The posts in this cluster go deeper on specific pieces of this: why we don’t use templates and what we do instead, how the conversation becomes the foundation of the design, what custom looks like across completely different industries, and what the deep-dive process looks like in practice. And if you want to understand how the build process works after you’ve decided to move forward, the communication side of the build is worth reading.

The case for custom isn’t that templates are bad. It’s simpler than that: we can create an awesome looking site for you that isn’t going to limit you in any way. That’s the whole Yeetish thing in a nutshell, honest = value. That’s what custom at Yeet Websites means.

See what a site built around your specific business looks like — not a template with your name on it.

Frequently asked questions about custom vs. template web design

What’s the real difference between custom and template web design?

The mechanical difference is placement freedom — custom lets us put any element anywhere on the page. The practical difference is that a template makes layout decisions in advance for a hypothetical business. Custom makes them for yours. Both approaches cover most of what a website needs to do. The gap lives in the 20% where your business has specific needs a preset framework wasn’t built to handle.

Are template websites slower than custom sites?

Not automatically — but integrating third-party tools into a template tends to create load drag that a custom build handles more cleanly. We rebuilt a pest control site that was scoring a 52 on Google PageSpeed Insights. Same third-party payment and chat integrations, rebuilt on a custom foundation, scored 73 on PageSpeed and 83 on Pingdom with an 819-millisecond load time. The tools didn’t change. The foundation did.

How much does custom web design cost at Yeet Websites?

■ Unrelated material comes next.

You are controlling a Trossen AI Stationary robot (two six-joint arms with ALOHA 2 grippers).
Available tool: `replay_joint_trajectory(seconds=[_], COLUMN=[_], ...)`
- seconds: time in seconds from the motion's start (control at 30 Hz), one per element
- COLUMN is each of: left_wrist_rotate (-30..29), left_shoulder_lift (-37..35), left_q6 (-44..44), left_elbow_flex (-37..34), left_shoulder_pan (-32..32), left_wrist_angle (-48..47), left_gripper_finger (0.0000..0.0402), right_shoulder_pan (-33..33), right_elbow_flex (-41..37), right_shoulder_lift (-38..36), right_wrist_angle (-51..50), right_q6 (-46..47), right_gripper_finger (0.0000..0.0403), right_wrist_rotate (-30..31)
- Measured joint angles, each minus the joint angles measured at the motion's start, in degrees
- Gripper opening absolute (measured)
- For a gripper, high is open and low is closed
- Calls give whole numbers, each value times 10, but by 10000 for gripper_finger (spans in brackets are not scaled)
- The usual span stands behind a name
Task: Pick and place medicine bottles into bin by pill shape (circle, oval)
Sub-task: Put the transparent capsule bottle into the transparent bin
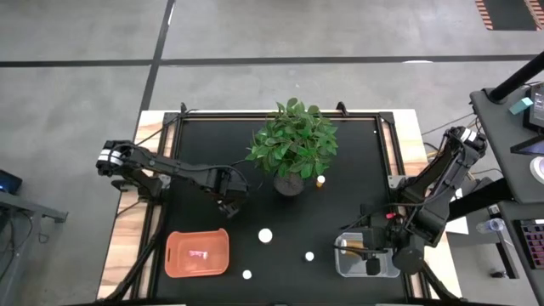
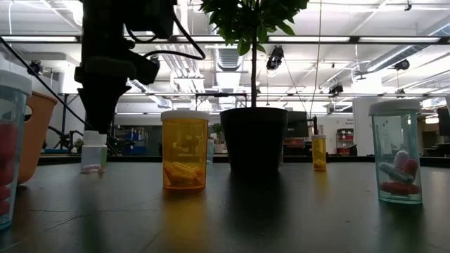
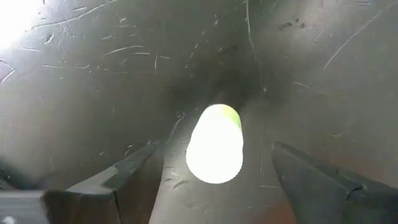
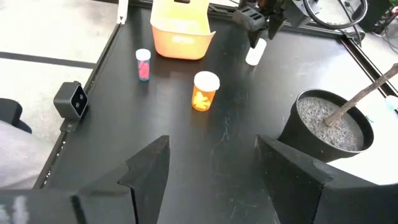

$600 to start, then $130 a month. No contracts, no per-edit fees, no change orders mid-build. If you’ve been pricing out custom design and assuming it means $5,000 up front and a monthly retainer you can’t exit, that’s a different model. Ours is designed to be accessible without cutting the corners that matter.

What if my business is pretty simple — do I really need custom?

Simple businesses still have specific businesses. A painting company and a delivery service are both simple in the sense that they don’t need e-commerce or complex databases. But what the painter needs their site to communicate and how a delivery company builds trust with fleet clients are completely different problems. A template solves neither one specifically. Custom solves yours.